Professor McGonagall's face was pinched and angry. "You are not to use the Time-Turner in that fashion, Mr. Potter! Is the concept of secrecy not something that you understand?"

"They don't know how I did it! They just think I can do really weird things by snapping my fingers! I've done other weird stuff that can't be done with Time-Turners even, and I'll do more stuff like that, and this case won't even stand out! I had to do it, Professor!"

"You did not have to do it!" snapped Professor McGonagall. "All you needed to do was get this anonymous Slytherin back on the ground and the wands put away!
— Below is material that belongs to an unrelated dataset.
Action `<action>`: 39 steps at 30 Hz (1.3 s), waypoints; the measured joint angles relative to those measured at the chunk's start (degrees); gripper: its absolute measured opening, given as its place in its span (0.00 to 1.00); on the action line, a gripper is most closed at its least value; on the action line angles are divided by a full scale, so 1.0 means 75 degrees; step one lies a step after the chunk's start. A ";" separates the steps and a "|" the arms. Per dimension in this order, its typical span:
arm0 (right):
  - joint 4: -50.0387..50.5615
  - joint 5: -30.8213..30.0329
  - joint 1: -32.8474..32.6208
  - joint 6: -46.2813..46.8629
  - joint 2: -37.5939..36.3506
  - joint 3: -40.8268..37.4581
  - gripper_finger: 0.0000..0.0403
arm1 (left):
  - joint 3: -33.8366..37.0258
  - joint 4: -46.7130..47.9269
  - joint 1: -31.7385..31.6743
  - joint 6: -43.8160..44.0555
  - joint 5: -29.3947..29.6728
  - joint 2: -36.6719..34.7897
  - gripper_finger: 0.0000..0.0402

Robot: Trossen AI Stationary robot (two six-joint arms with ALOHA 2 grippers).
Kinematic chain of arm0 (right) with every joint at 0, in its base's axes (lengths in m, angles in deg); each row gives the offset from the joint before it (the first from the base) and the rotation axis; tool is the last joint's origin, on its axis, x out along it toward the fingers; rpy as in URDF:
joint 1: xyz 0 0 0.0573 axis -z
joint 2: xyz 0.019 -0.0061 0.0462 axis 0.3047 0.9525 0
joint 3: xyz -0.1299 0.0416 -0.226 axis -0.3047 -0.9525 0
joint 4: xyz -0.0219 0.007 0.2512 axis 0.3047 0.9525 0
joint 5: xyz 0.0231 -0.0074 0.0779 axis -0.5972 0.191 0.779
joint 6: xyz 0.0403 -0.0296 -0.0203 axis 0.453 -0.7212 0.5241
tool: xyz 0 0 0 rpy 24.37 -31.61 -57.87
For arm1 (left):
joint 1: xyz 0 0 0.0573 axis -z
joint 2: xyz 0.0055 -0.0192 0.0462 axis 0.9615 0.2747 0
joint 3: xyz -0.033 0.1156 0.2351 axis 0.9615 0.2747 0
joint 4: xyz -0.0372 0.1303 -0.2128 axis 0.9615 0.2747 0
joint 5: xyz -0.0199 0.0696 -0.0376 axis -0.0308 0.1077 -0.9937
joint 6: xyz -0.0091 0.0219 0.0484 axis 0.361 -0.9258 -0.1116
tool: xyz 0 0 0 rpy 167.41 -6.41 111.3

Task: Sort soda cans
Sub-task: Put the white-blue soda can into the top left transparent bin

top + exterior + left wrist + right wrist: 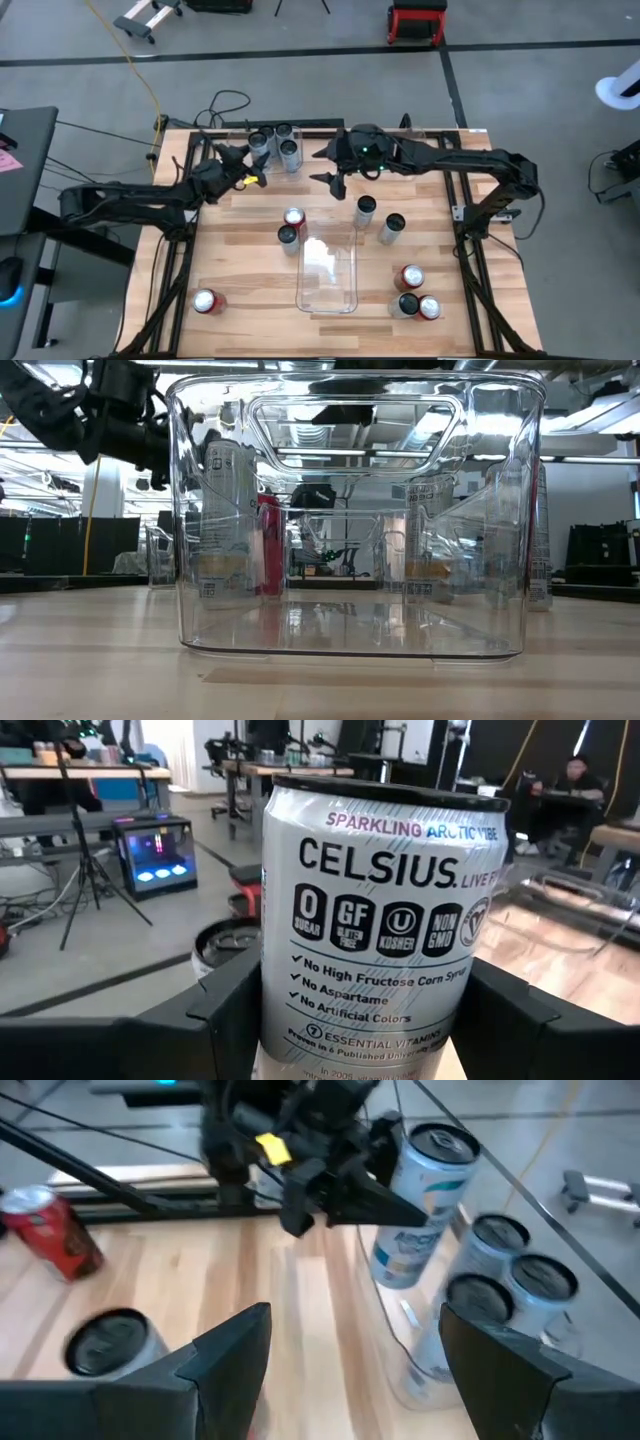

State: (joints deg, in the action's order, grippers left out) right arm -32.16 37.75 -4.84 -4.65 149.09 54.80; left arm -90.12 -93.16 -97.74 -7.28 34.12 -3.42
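Note:
My left gripper point(250, 160) is at the far left of the table, shut on a silver-grey soda can point(385, 910), which also shows in the right wrist view point(425, 1195). It holds the can at a small clear bin point(420, 1350) at the far edge, where three silver cans point(515, 1265) stand upright. My right gripper point(350, 1365) is open and empty, in the air just right of that bin; it also shows in the high view point(335, 170). Red, dark and silver cans stand on the table around a larger clear bin point(328, 290). My left gripper pinches the silver can's body between its two fingers point(225, 1015), on two opposite sides of the wall point(290, 1000), about mid-height. The fingers come roughly level from the table's left. The can is tilted and lifted clear of the table, beside the small bin's cans.
A red can point(293, 216) and a dark can point(288, 236) stand left of the larger bin. Two cans point(365, 208) point(392, 228) stand to its right. Three more point(411, 277) stand at the near right, and a red one point(206, 301) at the near left. Cables lie behind the far edge.

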 joint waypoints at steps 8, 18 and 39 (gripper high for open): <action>-0.0017 -0.0010 0.0199 0.0064 0.0007 0.0000 0.76 | 0.0000 -0.2109 -0.0209 -0.0154 0.0030 0.1504 0.61; 0.0157 -0.0010 0.0184 -0.0029 0.0007 0.0000 0.76 | 0.0000 -0.3640 -0.0207 -0.0340 0.0006 0.3579 0.61; -0.0011 -0.0446 0.0252 -0.0175 0.0005 -0.0758 0.76 | -0.0015 -0.3603 -0.0513 0.0202 -0.0198 0.4303 0.83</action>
State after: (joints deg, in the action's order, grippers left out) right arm -32.24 34.41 -2.94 -5.96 149.13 49.11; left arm -90.23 -120.19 -101.58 -5.77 32.63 28.85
You could have challenged him to a game of Exploding Snap but no, you had to use the Time-Turner in a flagrant and unnecessary manner!"

"It was all I could think of! I don't even know what Exploding Snap is, they wouldn't have accepted a game of chess and if I'd picked arm-wresting I would have lost!"
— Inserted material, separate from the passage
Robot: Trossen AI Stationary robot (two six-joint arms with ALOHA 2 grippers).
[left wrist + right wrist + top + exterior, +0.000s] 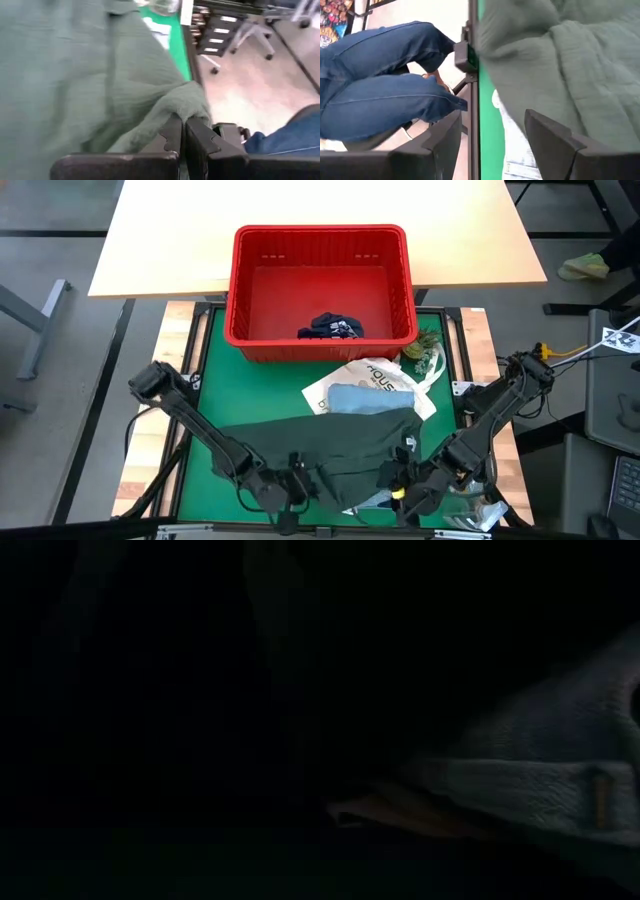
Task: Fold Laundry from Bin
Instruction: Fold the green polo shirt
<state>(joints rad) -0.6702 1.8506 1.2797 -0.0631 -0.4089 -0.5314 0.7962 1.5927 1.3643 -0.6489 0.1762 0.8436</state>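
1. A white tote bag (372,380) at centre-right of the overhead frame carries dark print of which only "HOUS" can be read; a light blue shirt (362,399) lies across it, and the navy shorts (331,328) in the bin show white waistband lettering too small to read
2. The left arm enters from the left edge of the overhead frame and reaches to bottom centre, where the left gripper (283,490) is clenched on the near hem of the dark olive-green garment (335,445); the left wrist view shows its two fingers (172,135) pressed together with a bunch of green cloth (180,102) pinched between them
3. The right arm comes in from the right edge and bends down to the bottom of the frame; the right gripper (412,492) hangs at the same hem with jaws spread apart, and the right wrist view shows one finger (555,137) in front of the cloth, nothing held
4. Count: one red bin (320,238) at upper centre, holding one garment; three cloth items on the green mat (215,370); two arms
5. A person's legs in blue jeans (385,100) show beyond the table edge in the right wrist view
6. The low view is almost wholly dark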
"Then you should have picked wrestling! "

Harry blinked. "But then I'd have lost -"

Harry stopped.

Professor McGonagall was looking very angry.

"I'm sorry, Professor McGonagall," Harry said in a small voice. "I honestly didn't think of that, and you're right, I should have, it would have been brilliant if I had, but I just didn't think of that at all..."

-- Harry Potter and the Methods of Rationality, Chapter 17

"Mr. Potter, you have taken to using the Time-Turner as your solution to everything, often very foolishly so. You used it to get back a Remembrall. You vanished from a closet in a fashion apparent to other students, instead of going back after you were out and getting me or someone else to come and open the door."

From the look on Harry's face he hadn't thought of that.

"And more importantly," she said, "you should have simply sat in Professor Snape's class. And watched. And left at the end of class. As you would have done if you had not possessed a Time-Turner. There are some students who cannot be entrusted with Time-Turners, Mr. Potter. You are one of them. I am sorry."

"But I need it!" Harry blurted. "What if there are Slytherins threatening me and I have to escape? It keeps me safe -"

"Every other student in this castle runs the same risk, and I assure you that they survive. No student has died in this castle for fifty years. Mr. Potter, you will hand over your Time-Turner and do so now."

-- HPMOR, Chapter 18

"Harry Potter," Professor Quirrell said.

"Yes," Harry said, his voice hoarse.

"What precisely did you do wrong today, Mr. Potter?"

Harry felt like he was going to throw up. "I lost my temper."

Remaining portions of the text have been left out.